Eric Palmer Fierce Pharma

What? An employee was fired for pointing out unethical or illegal behavior?  Where have we seen that before? 

But wait didn’t Novartis already, four years ago, promise to live by a new integrity code?  Where have we seen that before a company signing integrity codes with The DOJ only to disregard them as no more a deterrent than a parking ticket?

Novartis has several times before been accused of using creative thinking to push its drugs. In 2010, it paid $422 million in fines and civil penalties to settle allegations that it offered kickbacks to doctors to increase prescriptions of its blood pressure drugs Diovan, Exforge and Tekturna.

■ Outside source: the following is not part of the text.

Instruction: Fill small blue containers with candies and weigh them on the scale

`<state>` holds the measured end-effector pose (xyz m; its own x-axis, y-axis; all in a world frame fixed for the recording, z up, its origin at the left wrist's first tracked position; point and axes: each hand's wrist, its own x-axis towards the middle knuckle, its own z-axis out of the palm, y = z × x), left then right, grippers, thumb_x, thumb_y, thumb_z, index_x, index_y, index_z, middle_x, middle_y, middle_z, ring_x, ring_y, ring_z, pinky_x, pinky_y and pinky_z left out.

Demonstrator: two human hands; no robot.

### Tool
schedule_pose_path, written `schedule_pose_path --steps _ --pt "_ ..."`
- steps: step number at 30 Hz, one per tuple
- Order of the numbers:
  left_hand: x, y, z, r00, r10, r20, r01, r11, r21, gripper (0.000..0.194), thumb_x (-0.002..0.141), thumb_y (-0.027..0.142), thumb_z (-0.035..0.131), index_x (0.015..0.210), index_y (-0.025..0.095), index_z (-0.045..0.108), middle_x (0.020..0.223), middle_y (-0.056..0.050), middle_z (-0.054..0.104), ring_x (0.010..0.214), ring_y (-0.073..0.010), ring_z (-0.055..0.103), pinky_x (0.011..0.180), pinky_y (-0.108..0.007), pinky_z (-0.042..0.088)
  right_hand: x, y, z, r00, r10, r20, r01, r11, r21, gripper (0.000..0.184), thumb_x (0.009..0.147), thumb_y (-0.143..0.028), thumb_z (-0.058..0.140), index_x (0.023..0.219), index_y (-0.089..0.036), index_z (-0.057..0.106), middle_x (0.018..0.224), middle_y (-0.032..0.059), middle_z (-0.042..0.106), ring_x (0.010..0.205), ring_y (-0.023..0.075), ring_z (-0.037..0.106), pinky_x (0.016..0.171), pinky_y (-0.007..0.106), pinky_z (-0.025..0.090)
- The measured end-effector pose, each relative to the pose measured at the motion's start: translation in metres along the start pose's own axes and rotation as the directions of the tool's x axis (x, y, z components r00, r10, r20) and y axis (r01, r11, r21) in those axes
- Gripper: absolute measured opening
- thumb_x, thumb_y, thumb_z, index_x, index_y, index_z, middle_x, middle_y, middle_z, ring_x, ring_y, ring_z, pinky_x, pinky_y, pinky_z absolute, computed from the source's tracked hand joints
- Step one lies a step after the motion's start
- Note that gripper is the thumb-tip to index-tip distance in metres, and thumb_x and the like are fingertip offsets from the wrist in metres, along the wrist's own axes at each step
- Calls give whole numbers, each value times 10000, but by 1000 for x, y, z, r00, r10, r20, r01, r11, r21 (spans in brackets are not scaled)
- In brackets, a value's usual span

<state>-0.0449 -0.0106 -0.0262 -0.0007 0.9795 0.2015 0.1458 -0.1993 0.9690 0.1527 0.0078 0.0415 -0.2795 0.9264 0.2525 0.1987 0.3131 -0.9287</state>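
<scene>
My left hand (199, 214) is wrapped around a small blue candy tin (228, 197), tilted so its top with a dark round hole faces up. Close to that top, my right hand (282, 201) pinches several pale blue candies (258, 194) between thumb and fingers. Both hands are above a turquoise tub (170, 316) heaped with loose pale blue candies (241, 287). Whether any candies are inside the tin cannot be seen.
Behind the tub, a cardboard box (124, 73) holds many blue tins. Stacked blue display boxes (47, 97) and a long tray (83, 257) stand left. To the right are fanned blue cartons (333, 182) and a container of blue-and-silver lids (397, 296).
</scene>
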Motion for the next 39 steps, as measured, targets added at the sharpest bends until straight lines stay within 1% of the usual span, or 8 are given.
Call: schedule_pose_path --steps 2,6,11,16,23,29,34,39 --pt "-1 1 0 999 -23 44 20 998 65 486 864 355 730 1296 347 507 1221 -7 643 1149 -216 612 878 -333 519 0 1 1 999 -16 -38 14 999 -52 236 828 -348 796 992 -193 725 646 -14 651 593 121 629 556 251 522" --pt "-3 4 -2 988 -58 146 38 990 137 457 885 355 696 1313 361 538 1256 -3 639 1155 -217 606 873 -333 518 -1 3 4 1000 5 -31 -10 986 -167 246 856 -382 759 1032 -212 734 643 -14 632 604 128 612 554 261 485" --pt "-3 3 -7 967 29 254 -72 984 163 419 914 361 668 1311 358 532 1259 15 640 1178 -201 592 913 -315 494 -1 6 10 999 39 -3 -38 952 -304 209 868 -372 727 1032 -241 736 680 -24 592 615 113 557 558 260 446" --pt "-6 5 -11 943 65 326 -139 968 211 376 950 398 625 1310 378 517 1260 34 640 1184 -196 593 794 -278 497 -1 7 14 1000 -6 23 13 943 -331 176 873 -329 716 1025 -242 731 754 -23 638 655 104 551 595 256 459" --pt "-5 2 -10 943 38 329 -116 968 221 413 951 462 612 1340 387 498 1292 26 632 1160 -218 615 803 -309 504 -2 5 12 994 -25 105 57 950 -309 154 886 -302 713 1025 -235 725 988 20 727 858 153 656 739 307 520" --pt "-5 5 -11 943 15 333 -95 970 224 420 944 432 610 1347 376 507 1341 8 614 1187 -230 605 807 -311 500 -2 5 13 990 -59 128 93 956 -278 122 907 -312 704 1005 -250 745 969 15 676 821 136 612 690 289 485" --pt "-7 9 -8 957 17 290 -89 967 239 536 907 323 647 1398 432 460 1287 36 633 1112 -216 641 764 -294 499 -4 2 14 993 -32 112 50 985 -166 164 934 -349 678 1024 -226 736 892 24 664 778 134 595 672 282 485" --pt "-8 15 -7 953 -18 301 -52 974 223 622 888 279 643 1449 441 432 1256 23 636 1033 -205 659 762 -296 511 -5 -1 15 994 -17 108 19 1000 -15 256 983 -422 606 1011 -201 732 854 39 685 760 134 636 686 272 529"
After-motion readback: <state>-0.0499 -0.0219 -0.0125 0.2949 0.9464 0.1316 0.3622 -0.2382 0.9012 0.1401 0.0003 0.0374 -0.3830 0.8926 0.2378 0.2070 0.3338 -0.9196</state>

That settlement included a 5-year “corporate integrity” agreement which it is presumably still following

Creative thinking regarding kickbacks?  And where have we seen that before where the company creatively killed children?


One trend we can predict:

Whistleblower lawsuits will increase.

The Sociopathic Buisness Model™ points out corporate and governmental unethical and illegal behavior is entrenched in both systems.

Both sides always doing what they always did will end with corrupt companies paying billion dollar fines; and, the corrupt government’s refusal to actually deter fraud or show transparency where the billion dollar fines are allocated will do little to fix the badly broken system.

Hey Mr. DOJ How About Playing a Different Song?  Corporate Integrity Agreements signed by companies who have already proven to lack integrity do not work.